'Knapp dabeben' bei Meinl European Land

Der geplante Verkauf von Meinl European Land rückt in immer weitere Ferne. Warum sich alle Investoren zieren.

Wieder so eine Woche in der jüngeren Geschichte der börsennotierten Immobiliengesellschaft Meinl European Land (MEL): Am Dienstag wird zwanglos ein Gerücht über den „unmittelbar bevorstehenden“ Einstieg eines „Investors“ im Markt gestreut, am Mittwoch schnalzt der Kurs um gleich zwölf Prozent in die Höhe, bis Freitag fällt er wieder in den Keller. Schlecht ist’s gegangen, nichts ist geschehen. Seit nunmehr fünf Monaten harren die Anleger der vermeintlich erlösenden Nachricht. Ende September hatte Meinl European Land die Investmentbank Merrill Lynch damit beauftragt, die komplexe Struktur der Immobiliengruppe zu straffen und nach zahlungskräftigen Interessenten Ausschau zu halten. Allein: MEL ist bis heute weder restrukturiert, noch konnte ein Partner gefunden werden.
Die Gesellschaft selbst hat bisher denkbar wenig zur Aufklärung beigetragen. Das Management ist seit Auffliegen des Skandals um verheimlichte Wertpapier-Rückkäufe abgetaucht, Bankier Julius Meinl V. will mit all dem ohnehin nichts zu tun haben, dessen Sprecher Herbert Langsner schließlich bemüht fortgesetzt Stehsätze. So auch am Dienstag vergangener Woche. Gegenüber der Austria Presse Agentur hielt Langsner wörtlich fest: „Es wird geredet, verhandelt, evaluiert. Wir peilen für die nächsten Wochen ein Ergebnis an.“

profil-Recherchen ergaben indes: Die zuletzt kolportierten Investoren, unter ihnen große Namen wie Goldman Sachs, HSBC, Apollo oder Blackstone, waren entweder nie wirklich interessiert – oder sind längst wieder abgesprungen. „Wir sind einigermaßen verblüfft, dass unser Haus immer wieder genannt wird“, sagt jetzt erstmals ein Vertreter der international tätigen Investmentbank Goldman Sachs, der allerdings Wert auf Anonymität legt. „Das Thema Meinl European Land beschäftigt uns nicht.“ Die derzeit mit Abstand größten Hindernisse: die schwer bezifferbaren Risiken dräuender Schadenersatzforderungen verprellter Anleger – und der eigentliche Wert der Gruppe. Dem Vernehmen nach war bisher kein potenzieller Investor bereit, im Lichte der Unwägbarkeiten mehr als zehn Euro je MEL-Aktie – genau genommen handelt es sich um Zertifikate auf Aktien – auf den Tisch zu legen. Das ist zwar ein Hauch über der aktuellen Börsennotiz von knapp unter acht Euro. Aber Lichtjahre von jenem Kurs entfernt, zu welchem MEL die Zertifikate 2007 vom Markt geholt hat. Zwischen April und August hatte Meinl European Land insgesamt 1,8 Milliarden Euro Anlegergeld eingesetzt, um 88,8 Millionen Titel zu durchschnittlich 20 Euro aufzukaufen. Das Paket, immerhin fast ein Drittel des börsennotierten Grundkapitals, wurde anschließend beim Investmentvehikel Somal der Familie Meinl auf den niederländischen Antillen geparkt (profil berichtete ausführlich). Die Staatsanwaltschaft Wien ermittelt in diesem Zusammenhang gegen Julius Meinl V. und andere Personen wegen des Verdachts der Untreue und des Betrugs. Es gilt die Unschuldsvermutung.

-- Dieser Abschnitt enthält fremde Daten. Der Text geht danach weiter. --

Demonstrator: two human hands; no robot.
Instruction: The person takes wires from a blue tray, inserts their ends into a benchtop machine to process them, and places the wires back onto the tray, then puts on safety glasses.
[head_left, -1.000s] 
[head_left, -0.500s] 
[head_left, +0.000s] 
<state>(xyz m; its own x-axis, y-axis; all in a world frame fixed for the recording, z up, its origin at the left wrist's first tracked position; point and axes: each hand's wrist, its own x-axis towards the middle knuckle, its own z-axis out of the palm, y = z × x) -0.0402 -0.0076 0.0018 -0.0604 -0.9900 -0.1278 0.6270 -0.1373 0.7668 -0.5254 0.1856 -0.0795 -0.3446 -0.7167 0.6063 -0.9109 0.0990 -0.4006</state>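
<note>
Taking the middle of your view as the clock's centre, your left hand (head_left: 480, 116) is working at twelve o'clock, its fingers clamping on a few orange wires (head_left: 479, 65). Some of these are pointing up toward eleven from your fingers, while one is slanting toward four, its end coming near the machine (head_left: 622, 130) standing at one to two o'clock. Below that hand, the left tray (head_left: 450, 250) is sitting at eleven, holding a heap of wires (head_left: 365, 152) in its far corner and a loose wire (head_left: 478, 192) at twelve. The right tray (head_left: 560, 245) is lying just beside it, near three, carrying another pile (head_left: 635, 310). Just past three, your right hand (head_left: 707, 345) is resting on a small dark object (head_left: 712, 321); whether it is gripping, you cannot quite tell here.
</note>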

Verkaufte MEL die eigenen Titel tatsächlich zu zehn Euro, müsste die Gesellschaft die Differenz auf den Einstandspreis abschreiben. Das wären im konkreten Fall letale 900 Millionen Euro. Hinzu kommt, dass die Meinl Bank vitales Interesse an einem Fortbestand der Geschäftsbeziehungen zu Meinl European Land hat. Im Wege eines umstrittenen „Managementvertrages“ hat MEL bisher Jahr für Jahr 20 Millionen Euro aufwärts an die Banktochter Meinl European Real Estate abgeführt. Julius Meinl V. scheint einer Auflösung des Vertrags zwar nicht abgeneigt, will dafür aber bis zu 200 Millionen Euro sehen. Auch das wollte bisher niemand bezahlen.